**Work item**
With no word left out, write out the entire listing.

START Exercise materials

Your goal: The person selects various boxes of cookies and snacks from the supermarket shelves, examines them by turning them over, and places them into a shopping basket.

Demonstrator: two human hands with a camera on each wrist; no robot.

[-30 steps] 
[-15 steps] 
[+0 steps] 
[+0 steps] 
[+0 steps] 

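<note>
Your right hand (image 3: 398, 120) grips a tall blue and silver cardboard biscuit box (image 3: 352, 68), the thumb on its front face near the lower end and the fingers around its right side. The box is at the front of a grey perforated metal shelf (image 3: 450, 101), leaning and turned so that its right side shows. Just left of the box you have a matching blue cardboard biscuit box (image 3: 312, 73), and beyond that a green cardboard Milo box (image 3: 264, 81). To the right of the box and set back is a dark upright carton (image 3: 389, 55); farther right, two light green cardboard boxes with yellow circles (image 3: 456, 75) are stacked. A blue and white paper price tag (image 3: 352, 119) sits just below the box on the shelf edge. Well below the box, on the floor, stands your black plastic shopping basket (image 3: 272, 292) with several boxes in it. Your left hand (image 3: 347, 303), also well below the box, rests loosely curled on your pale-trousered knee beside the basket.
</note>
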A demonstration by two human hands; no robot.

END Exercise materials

**Response**
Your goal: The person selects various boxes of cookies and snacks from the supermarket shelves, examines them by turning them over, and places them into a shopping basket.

Demonstrator: two human hands with a camera on each wrist; no robot.

[-30 steps] 
[-15 steps] 
[+0 steps] 
[+0 steps] 
[+0 steps] 

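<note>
Your right hand (image 3: 398, 120) grips a tall blue and silver cardboard biscuit box (image 3: 352, 68), the thumb on its front face near the lower end and the fingers around its right side. The box is at the front of a grey perforated metal shelf (image 3: 450, 101), leaning and turned so that its right side shows. Just left of the box you have a matching blue cardboard biscuit box (image 3: 312, 73), and beyond that a green cardboard Milo box (image 3: 264, 81). To the right of the box and set back is a dark upright carton (image 3: 389, 55); farther right, two light green cardboard boxes with yellow circles (image 3: 456, 75) are stacked. A blue and white paper price tag (image 3: 352, 119) sits just below the box on the shelf edge. Well below the box, on the floor, stands your black plastic shopping basket (image 3: 272, 292) with several boxes in it. Your left hand (image 3: 347, 303), also well below the box, rests loosely curled on your pale-trousered knee beside the basket.
</note>
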A demonstration by two human hands; no robot.

The work on this exercise is complete.